Il crollo del prezzo del petrolio inguiaia anche gli Usa
Tempo di lettura: 2 minuti«Il primo fallimento è avvenuto alla fine del 2014. Ma non è giunto inaspettato: i più avveduti lo aspettavano e lo temevano,
dopo il crollo del prezzo del petrolio, precipitato in pochi mesi
da oltre 110 dollari al barile a meno di 50 dollari. Il fallimento di una piccola società texana più che un campanello d’allarme è stato il segnale del liberi tutti. E che la bolla dello shale oil e dello shale gas, cresciuta a dismisura nel corso dell’ultimo decennio, era matura per scoppiare.

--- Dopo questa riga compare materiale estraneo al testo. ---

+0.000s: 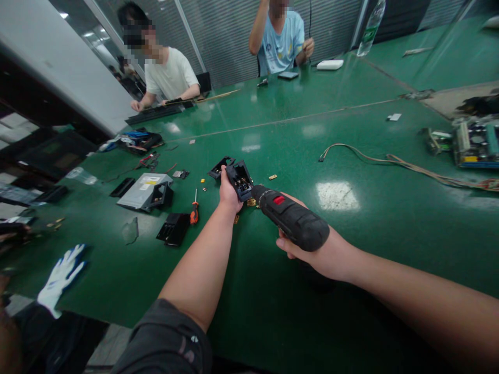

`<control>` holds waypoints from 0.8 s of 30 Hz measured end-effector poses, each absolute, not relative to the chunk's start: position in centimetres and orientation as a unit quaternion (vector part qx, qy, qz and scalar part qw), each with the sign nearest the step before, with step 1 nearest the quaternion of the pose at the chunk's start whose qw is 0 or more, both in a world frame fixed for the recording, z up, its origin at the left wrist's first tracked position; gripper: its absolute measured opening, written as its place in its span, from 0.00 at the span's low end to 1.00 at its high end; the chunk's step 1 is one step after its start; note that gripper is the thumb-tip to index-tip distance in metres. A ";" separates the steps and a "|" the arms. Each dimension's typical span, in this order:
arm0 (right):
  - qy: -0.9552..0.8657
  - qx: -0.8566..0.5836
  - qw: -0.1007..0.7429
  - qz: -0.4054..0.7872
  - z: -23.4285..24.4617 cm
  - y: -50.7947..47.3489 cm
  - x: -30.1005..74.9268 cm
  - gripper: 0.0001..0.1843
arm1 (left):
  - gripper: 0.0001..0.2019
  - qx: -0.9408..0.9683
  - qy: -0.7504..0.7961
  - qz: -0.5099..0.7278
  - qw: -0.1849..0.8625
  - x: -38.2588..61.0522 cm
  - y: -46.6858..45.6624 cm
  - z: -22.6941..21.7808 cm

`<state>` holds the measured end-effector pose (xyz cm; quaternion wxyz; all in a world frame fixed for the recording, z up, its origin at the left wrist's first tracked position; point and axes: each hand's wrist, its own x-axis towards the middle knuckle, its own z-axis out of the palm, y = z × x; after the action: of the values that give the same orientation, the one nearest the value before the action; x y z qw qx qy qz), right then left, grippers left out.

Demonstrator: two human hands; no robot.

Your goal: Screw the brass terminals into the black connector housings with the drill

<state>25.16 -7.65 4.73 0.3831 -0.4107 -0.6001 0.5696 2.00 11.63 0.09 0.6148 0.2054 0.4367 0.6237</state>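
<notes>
table [351, 291]: glossy green | drill [290, 218]: black, red button [278, 200] | case [240, 181]: black | screwdriver [194, 212]: orange-black handle | glove [61, 275]: white, blue trim | co-worker's shirt [280, 44]: pale blue

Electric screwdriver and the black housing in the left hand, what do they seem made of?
The electric screwdriver looks like matte rubberized plastic, from its dull textured grip. The black housing seems molded plastic, from its boxy shape, though detail is small.

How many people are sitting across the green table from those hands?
2: a person in a white T-shirt at the far left, and a person in a light blue T-shirt farther along. A third person may be cut off at the lower left.
</notes>
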 end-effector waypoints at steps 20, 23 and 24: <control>-0.605 -0.415 0.374 0.567 5.1 -7.6 25.3 0.62 | 0.37 0.208 0.451 0.620 0.607 2.3 11.2 0.7; -0.604 -0.418 0.372 0.568 5.1 -7.6 25.3 0.63 | 0.38 0.212 0.449 0.620 0.607 2.2 11.4 0.6; -0.604 -0.419 0.372 0.567 5.1 -7.6 25.3 0.63 | 0.38 0.211 0.449 0.620 0.608 2.2 11.4 0.6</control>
<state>25.32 -7.61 5.13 0.3723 -0.4186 -0.6043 0.5665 2.24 11.38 0.57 0.6078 0.2113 0.4487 0.6202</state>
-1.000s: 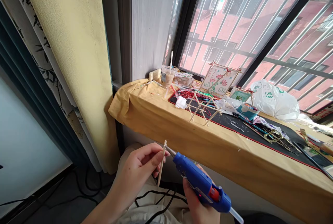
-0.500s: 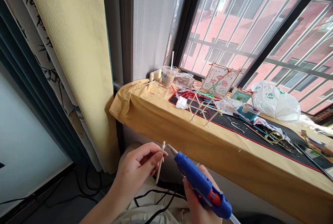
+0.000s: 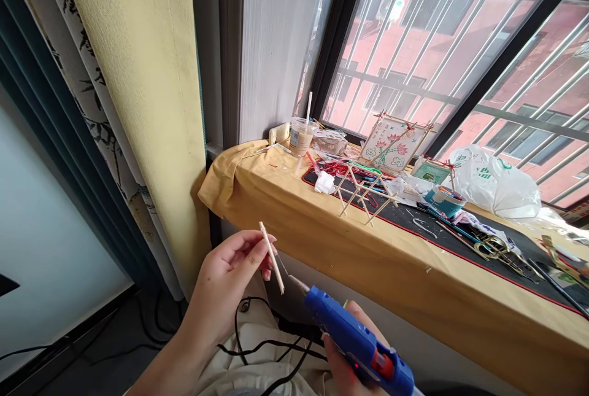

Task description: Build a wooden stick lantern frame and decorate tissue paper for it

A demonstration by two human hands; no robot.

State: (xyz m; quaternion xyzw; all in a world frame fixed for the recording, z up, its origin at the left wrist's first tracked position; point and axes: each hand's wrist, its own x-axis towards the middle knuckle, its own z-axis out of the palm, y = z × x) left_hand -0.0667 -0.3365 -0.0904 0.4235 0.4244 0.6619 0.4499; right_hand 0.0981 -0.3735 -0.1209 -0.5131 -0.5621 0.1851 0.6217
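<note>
My left hand pinches a thin wooden stick between thumb and fingertips, the stick tilted with its lower end pointing down to the right. My right hand grips a blue hot glue gun with an orange trigger. The gun's metal nozzle sits just right of and below the stick's lower end, and a fine glue thread runs between them. On the sill stands a frame of wooden sticks glued together.
A yellow cloth covers the window sill, with a black mat on top. On the sill are a plastic cup with straw, an embroidered panel, scissors, a white plastic bag and craft clutter. Black cables cross my lap.
My left hand rose and tipped the stick from near upright to slanted. The glue gun nozzle dropped from the stick's top end to just below its lower end.
</note>
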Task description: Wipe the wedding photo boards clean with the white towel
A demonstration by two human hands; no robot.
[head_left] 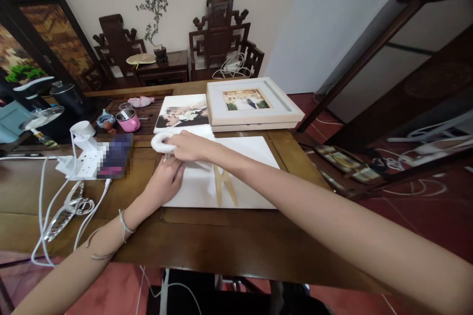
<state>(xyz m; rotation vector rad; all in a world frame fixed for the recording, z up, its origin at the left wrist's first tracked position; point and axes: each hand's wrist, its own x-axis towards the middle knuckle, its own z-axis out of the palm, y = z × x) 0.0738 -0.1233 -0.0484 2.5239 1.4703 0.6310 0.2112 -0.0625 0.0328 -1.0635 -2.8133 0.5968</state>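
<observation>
A white panel (240, 157) lies flat on the wooden table (221, 241), back side up, with a wooden stand piece (224, 184) on it. My left hand (164, 182) rests on the panel's left edge, fingers curled and pressing down. My right hand (188, 146) reaches across to the panel's far left corner, closed on a white cloth (159, 141) that lies against the surface. A photo print (183, 114) lies just beyond the panel. Next to it on the right, a cream picture frame (251, 106) sits on a stack.
A white power strip (79, 162) with cables and a phone (116, 156) sit to the left. A pink pot (128, 120), a kettle (64, 96) and a tea tray lie at the back left. Carved chairs (221, 34) stand by the wall. More frames (343, 160) lie right.
</observation>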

Dopo essere stato il fenomeno che ha contribuito a sostenere la ripresa economica degli Stati Uniti, garantendo indipendenza dalle importazioni e energia elettrica in quantità a basso prezzo, il gas e il petrolio estratto dalla roccia stanno provocando non pochi problemi al sistema finanziario. Fallimenti, licenziamenti, bancarotte e una montagna di crediti inesigibili sono all’ordine del giorno». Inizia così un articolo di Luca Pagni pubblicato sulla Repubblica del 31 gennaio.
Nota a margine. Quelle segnalate da Pagni nel suo articolo sembra siano solo le prime avvisaglie di una crisi che va ad allargarsi, specie se per tentare di coprire la vicenda gli Usa saranno costretti a ricorrere a una nuova immissione di liquidità.
Negli Usa e in Europa sono molti gli esponenti politici che si rallegrano dell’abbassamento del prezzo del petrolio, causa di non poche sofferenze finanziarie per la Russia (nella speranza di un crollo di Putin). Un’allegria strabica, come si nota da questo articolo, che ignora le conseguenze che tale circostanza potrebbe comportare anche in Occidente sul breve o medio periodo.
Tra l’altro c’è da segnalare un’altra conseguenza geopolitica: l’indipendenza petrolifera Usa tramite shale gas e shale oil era stata salutata come una rescissione di quel cordone ombelicale che ha legato a filo doppio gli Usa al Medio Oriente finora. Ad oggi non è così.